Аня меня полюбила. Она успевала бегать на лекции, носить в себе ребенка и варить супы. Отвез ее в роддом и неделей спустя вынес оттуда девочку, у Ани пополнели губы, она уже не казалась злой. Родственница появилась, гулькала-улькала с Наташкой, я научился стирать пеленки и варить кашку, бегал за детским питанием, благо времени стало много, с работы меня уволили за что-то, пистолет, естественно, отобрали. В один из дней студенческих зимних каникул Аня повела меня на Моховую, юрфак устраивал вечер, всех рассмешила сценка из «Мертвых душ» (Ноздрев играет в шашки с Чичиковым) да монолог очень похожего на еврея студента, который с сильным акцентом прочитал: «Ну какой рюсский не любит бистрой езды?..»

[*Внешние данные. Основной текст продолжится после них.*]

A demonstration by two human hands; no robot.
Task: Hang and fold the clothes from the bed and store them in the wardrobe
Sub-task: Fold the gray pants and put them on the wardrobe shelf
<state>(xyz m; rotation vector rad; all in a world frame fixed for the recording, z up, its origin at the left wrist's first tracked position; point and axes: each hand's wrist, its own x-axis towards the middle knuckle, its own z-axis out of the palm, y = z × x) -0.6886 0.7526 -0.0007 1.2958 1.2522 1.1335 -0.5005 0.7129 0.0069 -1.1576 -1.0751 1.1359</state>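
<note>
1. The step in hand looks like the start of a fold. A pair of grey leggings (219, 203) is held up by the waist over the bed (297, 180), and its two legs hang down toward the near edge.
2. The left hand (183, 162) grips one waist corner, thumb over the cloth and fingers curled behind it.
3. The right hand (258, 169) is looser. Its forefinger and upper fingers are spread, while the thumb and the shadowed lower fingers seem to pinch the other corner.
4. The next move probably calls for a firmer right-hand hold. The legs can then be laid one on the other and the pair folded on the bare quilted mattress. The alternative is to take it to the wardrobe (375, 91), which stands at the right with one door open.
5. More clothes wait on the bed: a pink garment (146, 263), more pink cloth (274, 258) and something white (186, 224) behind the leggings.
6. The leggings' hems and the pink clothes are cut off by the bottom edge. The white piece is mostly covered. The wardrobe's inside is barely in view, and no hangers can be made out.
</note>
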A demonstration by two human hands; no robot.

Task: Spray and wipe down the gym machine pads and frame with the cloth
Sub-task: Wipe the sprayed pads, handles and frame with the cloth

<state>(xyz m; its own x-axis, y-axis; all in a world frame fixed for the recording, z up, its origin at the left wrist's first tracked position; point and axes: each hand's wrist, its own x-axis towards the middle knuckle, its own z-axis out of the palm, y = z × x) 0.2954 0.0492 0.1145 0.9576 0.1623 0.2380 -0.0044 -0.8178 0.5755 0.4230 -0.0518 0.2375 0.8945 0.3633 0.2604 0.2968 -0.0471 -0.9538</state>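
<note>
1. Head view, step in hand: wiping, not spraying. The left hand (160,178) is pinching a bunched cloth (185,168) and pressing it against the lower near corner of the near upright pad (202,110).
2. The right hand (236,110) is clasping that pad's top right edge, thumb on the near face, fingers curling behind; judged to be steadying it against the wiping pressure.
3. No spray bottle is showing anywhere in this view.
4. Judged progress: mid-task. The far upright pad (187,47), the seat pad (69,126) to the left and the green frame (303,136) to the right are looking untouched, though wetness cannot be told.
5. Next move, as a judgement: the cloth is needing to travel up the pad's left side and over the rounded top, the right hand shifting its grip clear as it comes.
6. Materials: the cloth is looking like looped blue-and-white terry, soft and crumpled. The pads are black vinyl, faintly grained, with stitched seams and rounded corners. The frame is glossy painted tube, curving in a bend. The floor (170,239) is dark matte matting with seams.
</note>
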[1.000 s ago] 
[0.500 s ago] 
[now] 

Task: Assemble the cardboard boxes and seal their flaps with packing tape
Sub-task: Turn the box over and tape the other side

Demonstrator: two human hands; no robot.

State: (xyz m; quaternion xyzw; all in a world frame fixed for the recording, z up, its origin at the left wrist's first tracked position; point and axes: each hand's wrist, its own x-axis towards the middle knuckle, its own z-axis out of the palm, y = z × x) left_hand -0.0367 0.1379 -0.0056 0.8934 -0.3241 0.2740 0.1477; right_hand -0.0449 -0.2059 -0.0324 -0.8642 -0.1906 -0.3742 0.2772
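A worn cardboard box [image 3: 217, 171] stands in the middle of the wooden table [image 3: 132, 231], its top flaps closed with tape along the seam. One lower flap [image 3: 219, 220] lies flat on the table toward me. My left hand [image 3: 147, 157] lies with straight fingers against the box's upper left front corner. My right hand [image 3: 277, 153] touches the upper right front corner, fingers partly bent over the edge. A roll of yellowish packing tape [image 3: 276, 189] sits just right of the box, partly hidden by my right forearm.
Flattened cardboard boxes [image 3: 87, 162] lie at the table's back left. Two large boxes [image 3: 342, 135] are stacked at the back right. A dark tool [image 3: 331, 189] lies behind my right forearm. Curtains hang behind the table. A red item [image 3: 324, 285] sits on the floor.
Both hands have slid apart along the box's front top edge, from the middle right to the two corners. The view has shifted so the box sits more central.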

Вдруг меня дернула за локоть Тамара Филатова, тоже приглашенная. Да, она вышла замуж, но ей так помнился тот вечер! Так помнился, что она едва не забыла, ее навестил вчера какой-то гражданин и высказал просьбу – дать его телефон тому, кто статьей интересовался и кто знает человека по имени Чех.
Была вторая половина февраля 1953 года. Ехать в Ленинград к Чеху не хотелось. Но – собрался, с Московского вокзала позвонил. Ответил сухой знакомый голос, указал адрес.
Охта, шестиэтажный дом, третий этаж, дверь открыта, вошел, не постучавшись, Чех сидел за письменным столом, откинувшись в кресле, весь иссушенный годами, а прошло-то всего – девять лет! В квартире пахло только бумагами, ни еды не было, ни напитков, да и Чеха – такое впечатление создавалось – не было. Болен, неизлечимо болен – я понял это, как и то, что жизнь его продлится еще месяц-другой, поэтому он и спешил увидеть меня.